- _What you should do_:
Lines containing "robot" should be pulled from the material below.
═══ Exercise input ═══
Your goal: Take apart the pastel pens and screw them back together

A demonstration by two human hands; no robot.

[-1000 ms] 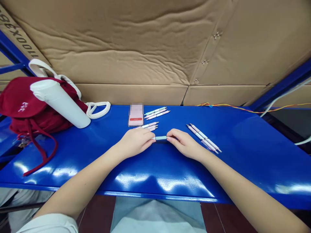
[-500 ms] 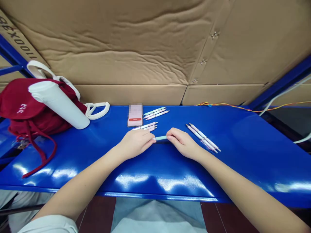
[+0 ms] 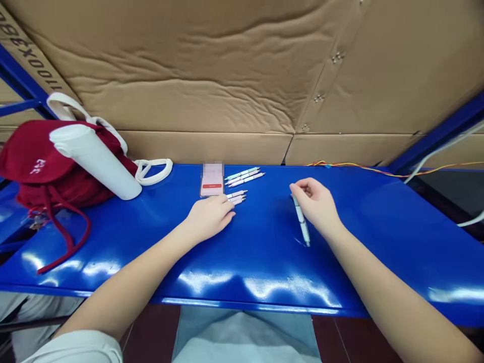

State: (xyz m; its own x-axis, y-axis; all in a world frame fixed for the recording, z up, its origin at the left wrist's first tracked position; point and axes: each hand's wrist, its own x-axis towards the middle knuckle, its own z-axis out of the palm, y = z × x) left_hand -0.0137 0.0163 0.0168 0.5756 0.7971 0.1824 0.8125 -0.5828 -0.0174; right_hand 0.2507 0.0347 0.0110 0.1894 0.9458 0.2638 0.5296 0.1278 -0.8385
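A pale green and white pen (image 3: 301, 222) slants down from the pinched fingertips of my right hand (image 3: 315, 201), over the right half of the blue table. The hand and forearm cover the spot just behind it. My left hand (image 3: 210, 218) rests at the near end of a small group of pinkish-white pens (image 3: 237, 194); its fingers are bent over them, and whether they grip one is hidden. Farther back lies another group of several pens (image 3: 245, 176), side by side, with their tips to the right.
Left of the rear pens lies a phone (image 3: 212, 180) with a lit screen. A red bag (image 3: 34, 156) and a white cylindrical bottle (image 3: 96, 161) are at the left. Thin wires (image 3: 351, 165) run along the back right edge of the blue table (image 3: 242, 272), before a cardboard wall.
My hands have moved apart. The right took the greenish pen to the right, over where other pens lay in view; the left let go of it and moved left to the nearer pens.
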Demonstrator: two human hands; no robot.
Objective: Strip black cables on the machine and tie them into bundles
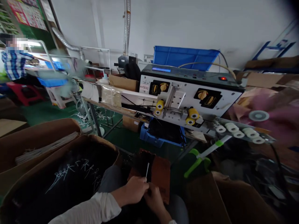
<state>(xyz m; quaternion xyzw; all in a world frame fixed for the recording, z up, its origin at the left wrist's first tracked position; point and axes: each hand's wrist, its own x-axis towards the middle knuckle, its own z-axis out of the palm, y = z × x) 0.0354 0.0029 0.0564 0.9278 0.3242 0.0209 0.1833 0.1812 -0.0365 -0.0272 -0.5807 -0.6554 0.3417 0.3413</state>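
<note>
While the left hand [135,190] curls shut around the foot of a short white wire [147,171], the right hand [154,200] sits curled just beside it, its fingers partly hidden, so it cannot be told whether it has hold of the wire too. The wire stands nearly upright between the hands, its long axis pointing up and away from the person. Its foot disappears into the left hand's fingers, and its free tip shows against a brown pad [161,177] beyond. The left hand is the nearer of the two to the wire's visible length, while the right lies lower and closer to the person. To the left, an open carton [102,146] holds a dark mass with white wires [74,169] lying across it, and a second carton [46,137] beyond it carries a long bundle of wires [46,148]. Ahead, a machine [187,79] with yellow rollers [193,113] stands on a surface [105,107], with a blue crate [154,137] beneath and another blue crate [184,57] behind. Loose white wires [93,116] lie on the green floor, and a co-worker [15,63] in a checked shirt stands at far left.
</note>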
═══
- _Worked solution_:
A demonstration by two human hands; no robot.
Demonstrator: two human hands; no robot.

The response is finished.